BRIEF
Which lines of the entries contain the word "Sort"? Please list them.

SUPPLIED RECORDS
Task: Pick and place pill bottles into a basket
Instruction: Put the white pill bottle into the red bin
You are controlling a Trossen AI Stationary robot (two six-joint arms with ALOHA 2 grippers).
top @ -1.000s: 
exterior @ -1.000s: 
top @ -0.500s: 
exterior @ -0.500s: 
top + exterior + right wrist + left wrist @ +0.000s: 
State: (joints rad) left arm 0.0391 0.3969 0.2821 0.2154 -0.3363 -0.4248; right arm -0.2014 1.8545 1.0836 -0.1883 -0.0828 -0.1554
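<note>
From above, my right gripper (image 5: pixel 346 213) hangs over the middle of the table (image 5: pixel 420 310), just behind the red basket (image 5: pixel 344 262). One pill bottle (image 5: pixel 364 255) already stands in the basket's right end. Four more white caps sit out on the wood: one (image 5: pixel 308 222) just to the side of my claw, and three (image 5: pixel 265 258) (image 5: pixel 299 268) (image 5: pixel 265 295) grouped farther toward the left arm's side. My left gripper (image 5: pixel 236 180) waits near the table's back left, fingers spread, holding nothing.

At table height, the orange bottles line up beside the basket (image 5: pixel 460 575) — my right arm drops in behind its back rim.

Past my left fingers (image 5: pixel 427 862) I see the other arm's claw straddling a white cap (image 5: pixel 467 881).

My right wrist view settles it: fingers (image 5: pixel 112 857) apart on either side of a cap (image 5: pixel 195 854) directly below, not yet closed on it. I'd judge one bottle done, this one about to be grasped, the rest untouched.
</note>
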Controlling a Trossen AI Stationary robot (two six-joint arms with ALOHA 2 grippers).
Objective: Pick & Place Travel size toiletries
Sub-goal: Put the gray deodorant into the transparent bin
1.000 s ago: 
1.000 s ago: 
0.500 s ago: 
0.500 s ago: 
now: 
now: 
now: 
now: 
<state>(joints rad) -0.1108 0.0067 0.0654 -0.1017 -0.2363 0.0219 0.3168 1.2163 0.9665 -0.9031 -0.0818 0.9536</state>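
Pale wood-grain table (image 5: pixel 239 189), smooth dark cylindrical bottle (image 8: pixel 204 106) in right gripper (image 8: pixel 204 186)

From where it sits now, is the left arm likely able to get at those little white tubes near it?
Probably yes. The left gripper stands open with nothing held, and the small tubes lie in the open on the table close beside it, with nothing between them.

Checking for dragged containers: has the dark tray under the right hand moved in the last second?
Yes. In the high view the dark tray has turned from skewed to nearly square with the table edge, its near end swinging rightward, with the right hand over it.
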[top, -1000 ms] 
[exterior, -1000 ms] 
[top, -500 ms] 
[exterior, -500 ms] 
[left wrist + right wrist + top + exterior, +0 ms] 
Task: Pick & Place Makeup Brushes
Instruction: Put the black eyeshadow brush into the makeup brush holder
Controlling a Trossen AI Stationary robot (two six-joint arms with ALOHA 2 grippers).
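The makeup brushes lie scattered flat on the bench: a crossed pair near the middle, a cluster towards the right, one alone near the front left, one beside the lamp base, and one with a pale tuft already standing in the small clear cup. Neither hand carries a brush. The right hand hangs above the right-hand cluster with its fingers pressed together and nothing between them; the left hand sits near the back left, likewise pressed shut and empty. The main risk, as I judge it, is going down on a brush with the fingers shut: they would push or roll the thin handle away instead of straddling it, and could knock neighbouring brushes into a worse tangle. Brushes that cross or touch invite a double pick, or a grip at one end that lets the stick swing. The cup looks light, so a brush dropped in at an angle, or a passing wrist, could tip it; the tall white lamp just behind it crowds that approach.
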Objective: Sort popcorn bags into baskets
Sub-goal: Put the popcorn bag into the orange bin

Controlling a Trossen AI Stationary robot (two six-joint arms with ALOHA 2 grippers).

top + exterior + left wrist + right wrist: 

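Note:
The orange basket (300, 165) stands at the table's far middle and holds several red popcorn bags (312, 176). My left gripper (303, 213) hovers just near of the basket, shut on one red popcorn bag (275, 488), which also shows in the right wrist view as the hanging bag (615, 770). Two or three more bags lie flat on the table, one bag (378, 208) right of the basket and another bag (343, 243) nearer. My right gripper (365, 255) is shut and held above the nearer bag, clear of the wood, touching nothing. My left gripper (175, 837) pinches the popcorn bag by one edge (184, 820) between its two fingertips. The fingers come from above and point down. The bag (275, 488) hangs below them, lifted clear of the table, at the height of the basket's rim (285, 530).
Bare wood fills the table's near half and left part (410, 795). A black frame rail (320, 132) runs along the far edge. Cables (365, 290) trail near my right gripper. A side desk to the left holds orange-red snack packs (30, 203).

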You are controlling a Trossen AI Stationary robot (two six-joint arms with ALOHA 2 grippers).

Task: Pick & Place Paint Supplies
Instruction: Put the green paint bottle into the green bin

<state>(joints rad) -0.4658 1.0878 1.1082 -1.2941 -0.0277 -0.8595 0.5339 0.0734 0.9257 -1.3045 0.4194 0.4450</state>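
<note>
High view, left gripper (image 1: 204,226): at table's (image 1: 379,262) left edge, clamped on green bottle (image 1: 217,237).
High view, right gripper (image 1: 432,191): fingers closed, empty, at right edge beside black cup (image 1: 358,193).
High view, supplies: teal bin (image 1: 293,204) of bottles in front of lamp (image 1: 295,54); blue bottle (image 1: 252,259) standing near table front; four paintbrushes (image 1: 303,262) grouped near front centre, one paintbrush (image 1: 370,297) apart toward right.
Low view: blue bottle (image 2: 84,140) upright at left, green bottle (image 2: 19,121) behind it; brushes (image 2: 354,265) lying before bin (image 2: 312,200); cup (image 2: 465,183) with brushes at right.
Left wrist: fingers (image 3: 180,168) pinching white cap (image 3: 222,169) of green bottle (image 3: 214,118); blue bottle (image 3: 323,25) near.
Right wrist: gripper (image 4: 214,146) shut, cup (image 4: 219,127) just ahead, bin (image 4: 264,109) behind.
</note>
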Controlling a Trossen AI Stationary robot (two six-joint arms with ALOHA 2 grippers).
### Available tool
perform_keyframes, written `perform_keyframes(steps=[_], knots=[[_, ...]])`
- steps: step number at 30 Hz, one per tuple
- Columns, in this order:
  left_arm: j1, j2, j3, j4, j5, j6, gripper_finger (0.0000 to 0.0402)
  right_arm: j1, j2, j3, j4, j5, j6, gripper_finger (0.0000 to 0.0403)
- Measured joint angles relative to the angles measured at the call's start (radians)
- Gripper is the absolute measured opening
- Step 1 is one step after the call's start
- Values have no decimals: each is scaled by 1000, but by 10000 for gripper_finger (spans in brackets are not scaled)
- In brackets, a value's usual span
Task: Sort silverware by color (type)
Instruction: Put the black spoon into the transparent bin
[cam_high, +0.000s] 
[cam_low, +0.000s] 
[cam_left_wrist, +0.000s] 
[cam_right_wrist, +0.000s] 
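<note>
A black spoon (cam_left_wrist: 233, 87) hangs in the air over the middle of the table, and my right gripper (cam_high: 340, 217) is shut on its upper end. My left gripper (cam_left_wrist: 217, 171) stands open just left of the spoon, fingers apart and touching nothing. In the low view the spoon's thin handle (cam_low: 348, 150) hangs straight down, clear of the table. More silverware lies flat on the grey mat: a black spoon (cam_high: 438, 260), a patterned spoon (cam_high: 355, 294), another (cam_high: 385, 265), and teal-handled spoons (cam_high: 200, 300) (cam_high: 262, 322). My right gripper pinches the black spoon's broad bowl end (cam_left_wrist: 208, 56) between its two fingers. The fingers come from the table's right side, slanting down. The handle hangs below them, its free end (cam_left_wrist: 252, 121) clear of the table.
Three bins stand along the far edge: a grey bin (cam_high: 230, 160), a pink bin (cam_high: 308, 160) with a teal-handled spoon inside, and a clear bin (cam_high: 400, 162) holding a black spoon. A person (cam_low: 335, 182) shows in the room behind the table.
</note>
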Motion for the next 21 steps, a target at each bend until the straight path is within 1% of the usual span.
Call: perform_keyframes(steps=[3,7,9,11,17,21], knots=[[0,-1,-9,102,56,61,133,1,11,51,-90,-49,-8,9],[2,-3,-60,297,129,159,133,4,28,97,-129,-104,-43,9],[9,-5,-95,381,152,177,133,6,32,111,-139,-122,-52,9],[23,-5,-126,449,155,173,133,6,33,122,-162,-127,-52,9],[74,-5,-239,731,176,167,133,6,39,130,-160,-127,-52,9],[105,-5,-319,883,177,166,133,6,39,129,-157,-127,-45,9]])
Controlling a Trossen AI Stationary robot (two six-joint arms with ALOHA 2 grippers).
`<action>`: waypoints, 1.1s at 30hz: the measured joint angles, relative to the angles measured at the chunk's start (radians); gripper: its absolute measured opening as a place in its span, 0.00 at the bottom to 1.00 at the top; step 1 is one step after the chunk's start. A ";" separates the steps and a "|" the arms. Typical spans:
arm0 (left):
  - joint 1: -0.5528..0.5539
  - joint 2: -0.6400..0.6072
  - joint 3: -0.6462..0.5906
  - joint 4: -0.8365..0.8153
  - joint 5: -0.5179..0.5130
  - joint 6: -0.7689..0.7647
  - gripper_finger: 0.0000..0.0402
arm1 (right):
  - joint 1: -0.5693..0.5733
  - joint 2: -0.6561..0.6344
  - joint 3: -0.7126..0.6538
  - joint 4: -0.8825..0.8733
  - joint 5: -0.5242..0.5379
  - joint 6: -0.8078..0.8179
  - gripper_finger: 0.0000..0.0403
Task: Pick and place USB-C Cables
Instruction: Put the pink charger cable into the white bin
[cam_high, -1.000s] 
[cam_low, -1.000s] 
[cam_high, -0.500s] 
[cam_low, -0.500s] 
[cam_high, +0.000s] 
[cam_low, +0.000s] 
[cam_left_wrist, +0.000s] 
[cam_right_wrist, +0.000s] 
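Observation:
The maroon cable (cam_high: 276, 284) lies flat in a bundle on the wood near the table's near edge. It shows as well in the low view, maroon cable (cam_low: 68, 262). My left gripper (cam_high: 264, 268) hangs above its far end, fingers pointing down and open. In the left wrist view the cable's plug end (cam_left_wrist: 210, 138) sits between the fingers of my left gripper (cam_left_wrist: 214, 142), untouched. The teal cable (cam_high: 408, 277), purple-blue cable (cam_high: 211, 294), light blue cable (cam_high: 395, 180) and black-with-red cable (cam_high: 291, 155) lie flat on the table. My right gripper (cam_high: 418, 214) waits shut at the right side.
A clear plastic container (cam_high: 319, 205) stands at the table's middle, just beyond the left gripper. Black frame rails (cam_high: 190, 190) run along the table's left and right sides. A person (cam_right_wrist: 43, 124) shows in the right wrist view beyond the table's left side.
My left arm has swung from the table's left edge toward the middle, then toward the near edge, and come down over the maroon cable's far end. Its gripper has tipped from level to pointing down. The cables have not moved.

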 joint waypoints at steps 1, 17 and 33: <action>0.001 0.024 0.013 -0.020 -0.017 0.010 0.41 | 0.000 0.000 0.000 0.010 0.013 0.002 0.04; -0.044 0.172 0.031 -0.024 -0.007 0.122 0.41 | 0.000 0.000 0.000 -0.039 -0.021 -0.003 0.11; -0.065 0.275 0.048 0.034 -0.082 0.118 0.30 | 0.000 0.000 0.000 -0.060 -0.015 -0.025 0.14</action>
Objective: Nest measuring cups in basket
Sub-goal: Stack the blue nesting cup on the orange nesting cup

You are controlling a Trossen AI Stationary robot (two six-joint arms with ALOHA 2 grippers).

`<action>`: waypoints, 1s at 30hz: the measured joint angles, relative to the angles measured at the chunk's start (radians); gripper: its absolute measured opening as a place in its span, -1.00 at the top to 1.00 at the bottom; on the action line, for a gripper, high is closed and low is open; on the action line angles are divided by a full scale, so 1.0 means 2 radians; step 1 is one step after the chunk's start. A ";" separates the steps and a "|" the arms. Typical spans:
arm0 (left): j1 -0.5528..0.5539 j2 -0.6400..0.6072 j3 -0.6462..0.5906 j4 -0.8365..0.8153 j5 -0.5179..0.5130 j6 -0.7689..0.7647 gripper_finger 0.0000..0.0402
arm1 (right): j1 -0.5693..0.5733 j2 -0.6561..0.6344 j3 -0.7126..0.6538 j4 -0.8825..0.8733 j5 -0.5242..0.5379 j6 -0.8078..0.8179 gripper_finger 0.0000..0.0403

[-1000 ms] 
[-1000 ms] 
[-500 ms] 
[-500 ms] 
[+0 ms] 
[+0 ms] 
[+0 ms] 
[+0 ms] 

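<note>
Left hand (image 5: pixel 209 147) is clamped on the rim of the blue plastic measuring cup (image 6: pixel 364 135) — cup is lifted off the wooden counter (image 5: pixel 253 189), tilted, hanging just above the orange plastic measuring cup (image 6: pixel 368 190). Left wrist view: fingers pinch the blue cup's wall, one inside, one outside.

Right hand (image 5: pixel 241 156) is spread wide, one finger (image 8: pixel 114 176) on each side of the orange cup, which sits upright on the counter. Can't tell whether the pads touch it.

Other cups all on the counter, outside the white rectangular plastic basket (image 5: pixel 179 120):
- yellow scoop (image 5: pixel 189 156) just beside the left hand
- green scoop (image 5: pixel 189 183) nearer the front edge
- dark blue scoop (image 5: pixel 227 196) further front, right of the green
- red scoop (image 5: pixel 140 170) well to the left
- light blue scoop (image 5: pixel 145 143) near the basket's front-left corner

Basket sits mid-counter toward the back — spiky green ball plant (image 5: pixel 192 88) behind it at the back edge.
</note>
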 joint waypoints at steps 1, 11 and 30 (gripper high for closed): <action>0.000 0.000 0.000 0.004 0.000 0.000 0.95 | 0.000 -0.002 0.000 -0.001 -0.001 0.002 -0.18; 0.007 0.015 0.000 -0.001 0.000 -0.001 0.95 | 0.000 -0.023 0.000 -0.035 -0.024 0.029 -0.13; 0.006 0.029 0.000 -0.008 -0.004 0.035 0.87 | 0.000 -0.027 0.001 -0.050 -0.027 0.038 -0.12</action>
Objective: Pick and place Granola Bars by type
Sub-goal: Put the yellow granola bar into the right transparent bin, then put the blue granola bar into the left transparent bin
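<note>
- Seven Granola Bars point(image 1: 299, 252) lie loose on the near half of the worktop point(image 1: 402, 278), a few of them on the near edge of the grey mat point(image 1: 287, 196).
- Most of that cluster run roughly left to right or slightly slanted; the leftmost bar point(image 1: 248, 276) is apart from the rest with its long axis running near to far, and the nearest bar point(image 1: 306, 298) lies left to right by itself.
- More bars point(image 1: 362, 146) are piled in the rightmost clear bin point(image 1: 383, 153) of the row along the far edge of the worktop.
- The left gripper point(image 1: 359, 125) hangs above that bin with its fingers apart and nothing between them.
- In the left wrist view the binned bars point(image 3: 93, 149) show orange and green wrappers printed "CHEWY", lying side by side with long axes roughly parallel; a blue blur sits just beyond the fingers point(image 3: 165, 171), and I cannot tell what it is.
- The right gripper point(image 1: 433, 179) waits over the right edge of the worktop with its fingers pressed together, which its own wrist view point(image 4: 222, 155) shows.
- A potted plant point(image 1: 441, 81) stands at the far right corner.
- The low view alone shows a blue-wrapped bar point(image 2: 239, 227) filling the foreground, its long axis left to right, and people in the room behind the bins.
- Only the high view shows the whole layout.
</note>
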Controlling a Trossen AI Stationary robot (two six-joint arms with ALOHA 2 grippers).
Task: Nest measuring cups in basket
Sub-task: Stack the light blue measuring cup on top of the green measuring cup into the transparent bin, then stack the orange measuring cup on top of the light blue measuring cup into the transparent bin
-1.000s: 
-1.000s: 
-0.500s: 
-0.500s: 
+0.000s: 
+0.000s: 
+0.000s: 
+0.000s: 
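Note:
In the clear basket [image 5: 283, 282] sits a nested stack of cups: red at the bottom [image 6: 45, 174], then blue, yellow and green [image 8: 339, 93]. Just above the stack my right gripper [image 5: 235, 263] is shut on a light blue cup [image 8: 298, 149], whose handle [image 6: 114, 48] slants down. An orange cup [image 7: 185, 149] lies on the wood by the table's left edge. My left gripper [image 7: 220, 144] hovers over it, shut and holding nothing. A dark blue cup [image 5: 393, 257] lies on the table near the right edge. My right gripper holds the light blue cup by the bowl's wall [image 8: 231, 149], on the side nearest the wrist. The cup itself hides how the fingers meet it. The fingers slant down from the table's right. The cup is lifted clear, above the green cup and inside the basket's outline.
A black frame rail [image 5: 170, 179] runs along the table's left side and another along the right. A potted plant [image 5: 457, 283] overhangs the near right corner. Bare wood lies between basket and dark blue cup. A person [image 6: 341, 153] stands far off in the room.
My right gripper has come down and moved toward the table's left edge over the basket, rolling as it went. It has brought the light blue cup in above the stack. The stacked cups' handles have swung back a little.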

EXPECTED ANSWER
Objective: Sort popcorn bags into baskets
Task: Sort silverware by color (type)

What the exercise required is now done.